Excerpts from a dataset:
—————

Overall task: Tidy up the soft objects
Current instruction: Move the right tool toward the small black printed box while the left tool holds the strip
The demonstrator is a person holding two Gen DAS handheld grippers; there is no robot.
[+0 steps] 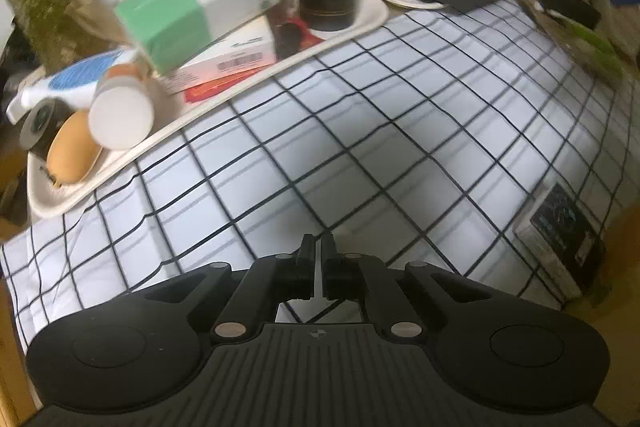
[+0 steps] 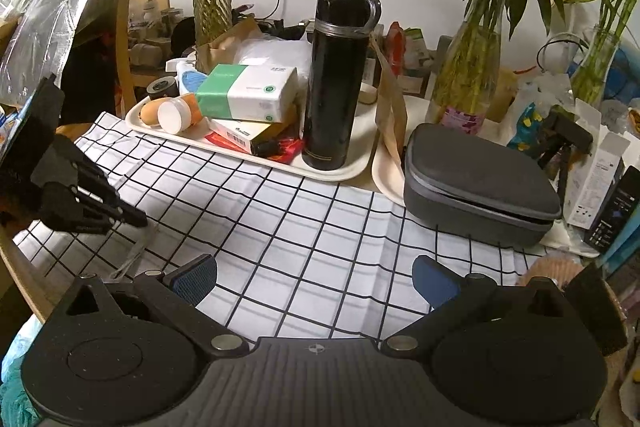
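The left gripper (image 1: 318, 247), low in the frame, pinches the white black-checked cloth (image 1: 360, 131); the right gripper (image 2: 314, 277) stands spread.

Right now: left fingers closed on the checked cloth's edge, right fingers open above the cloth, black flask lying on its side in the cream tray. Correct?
One error: the black flask stands upright in the cream tray, as the right wrist view shows. The rest holds: the left gripper is pinched on the checked cloth, and the right gripper is open above it.

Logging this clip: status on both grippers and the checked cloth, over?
Left gripper shut, pinching checked cloth at near edge. Right gripper open above cloth, holding nothing. Loaded tray and grey case sit on cloth's far edge.
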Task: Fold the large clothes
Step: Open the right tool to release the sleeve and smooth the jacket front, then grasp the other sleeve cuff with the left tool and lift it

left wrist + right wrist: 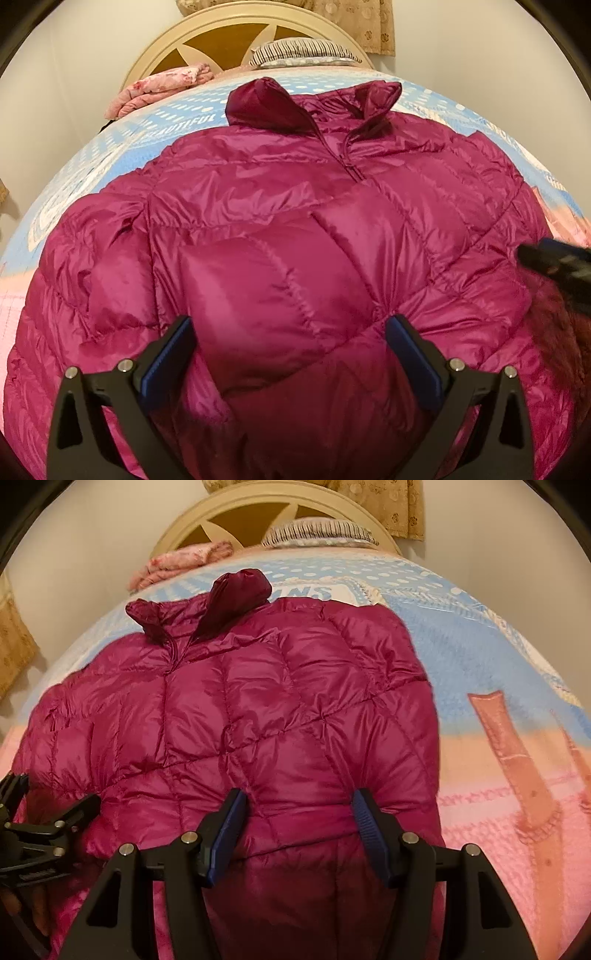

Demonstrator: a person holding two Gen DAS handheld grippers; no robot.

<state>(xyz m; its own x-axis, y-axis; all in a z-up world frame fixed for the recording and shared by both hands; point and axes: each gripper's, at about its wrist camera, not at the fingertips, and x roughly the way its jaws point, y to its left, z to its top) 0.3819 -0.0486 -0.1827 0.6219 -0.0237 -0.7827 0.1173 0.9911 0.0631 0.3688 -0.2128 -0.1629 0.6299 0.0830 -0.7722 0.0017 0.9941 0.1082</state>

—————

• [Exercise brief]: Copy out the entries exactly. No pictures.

• [Problem solution]:
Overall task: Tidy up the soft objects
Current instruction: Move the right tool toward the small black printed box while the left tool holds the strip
The demonstrator is a person holding two Gen DAS handheld grippers; there is no robot.
[+0 steps] 
[+0 steps] 
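The left gripper (image 1: 318, 247), low in the frame, pinches the white black-checked cloth (image 1: 360, 131); the right gripper (image 2: 314, 277) stands spread.

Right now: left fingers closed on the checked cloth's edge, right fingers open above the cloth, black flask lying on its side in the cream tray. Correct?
One error: the black flask stands upright in the cream tray, as the right wrist view shows. The rest holds: the left gripper is pinched on the checked cloth, and the right gripper is open above it.

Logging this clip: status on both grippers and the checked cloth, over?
Left gripper shut, pinching checked cloth at near edge. Right gripper open above cloth, holding nothing. Loaded tray and grey case sit on cloth's far edge.
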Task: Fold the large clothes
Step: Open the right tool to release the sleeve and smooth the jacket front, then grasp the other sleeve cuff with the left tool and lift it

left wrist + right wrist: 

Demonstrator: a person holding two Gen DAS handheld grippers; no robot.

<state>(xyz m; its own x-axis, y-axis; all in a z-up world frame fixed for the recording and shared by both hands; point and axes: each gripper's, at about its wrist camera, not at the fingertips, and x roughly the way its jaws point, y to its left, z to its top) 0.3819 -0.0486 -0.1827 0.6219 -0.0237 -0.7827 0.1173 0.9911 0.0631 0.3688 -0.2128 -0.1629 0.6299 0.0830 -0.7722 0.0017 0.9941 0.1082</state>

The exercise is finished and nothing remains.